When i am looking into equity statement, the difference in equity is explained by Utilization of Additional Reserve Fund (U/s 29C of the National Housing Bank Act, 1987) towards the provisions creation. Difference in provision creation via regular mode vs utilizing this fund is, there will not any trace of this utilization in P&L statement.
Assume a case where company chooses to create 10 crore provisions and it has final profit of 25 crore (excluding this provision) , usually companies will book this 10 crore under Impairment of financial instruments in P&L statement, so final profit will reduce by 7.5 crores(assumed tax at 25%) and the profit will be 17.5 crores. But if company chooses to use the amount from this reserve fund, In P&L statement, you will not see 10 crores under impairment and profit does not reduce will remain as 25 crores.

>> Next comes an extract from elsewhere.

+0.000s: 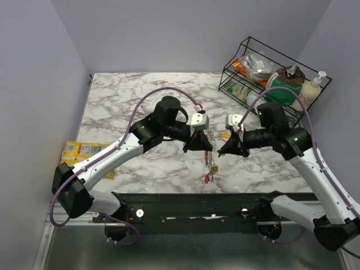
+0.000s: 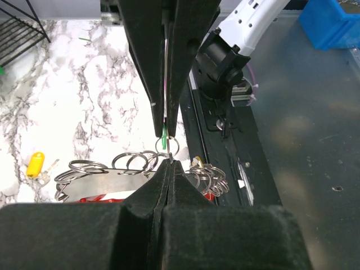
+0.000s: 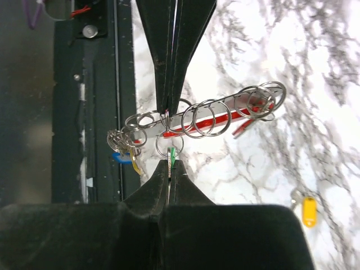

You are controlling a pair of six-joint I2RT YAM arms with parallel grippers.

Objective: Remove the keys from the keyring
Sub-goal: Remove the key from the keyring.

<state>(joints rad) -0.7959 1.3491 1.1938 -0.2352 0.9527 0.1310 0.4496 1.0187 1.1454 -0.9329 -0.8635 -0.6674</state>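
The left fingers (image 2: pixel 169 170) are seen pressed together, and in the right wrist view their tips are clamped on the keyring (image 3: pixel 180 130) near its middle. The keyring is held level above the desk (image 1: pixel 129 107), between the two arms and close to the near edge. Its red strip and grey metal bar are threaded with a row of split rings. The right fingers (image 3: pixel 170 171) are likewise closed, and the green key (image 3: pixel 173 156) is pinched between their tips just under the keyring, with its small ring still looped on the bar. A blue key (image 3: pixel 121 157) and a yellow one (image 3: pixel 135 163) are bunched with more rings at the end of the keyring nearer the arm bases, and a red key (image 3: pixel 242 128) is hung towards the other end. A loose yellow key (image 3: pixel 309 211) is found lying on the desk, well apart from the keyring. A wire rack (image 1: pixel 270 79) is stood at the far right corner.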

Now coming to this reserve fund, This is mandated by RBI to create this fund(i think it is 20% of profit) from every years profit before paying any dividend to shareholders. You will see all finance companies contributing to this fund every year from their reported profit. This fund will be used by companies in a worst case scenarios like covid, bad economic cycle.
But what’s happened in indiabulls is they create this fund in year 1 and they utilize this amount in year 2 itself and whatever they are creating in year 2 will be used in year 3. The pattern usually followed by all other companies and even in case of indiabulls before 2018 is they contribute every year, but they will use it rarely in one or two years, only in case of bad events.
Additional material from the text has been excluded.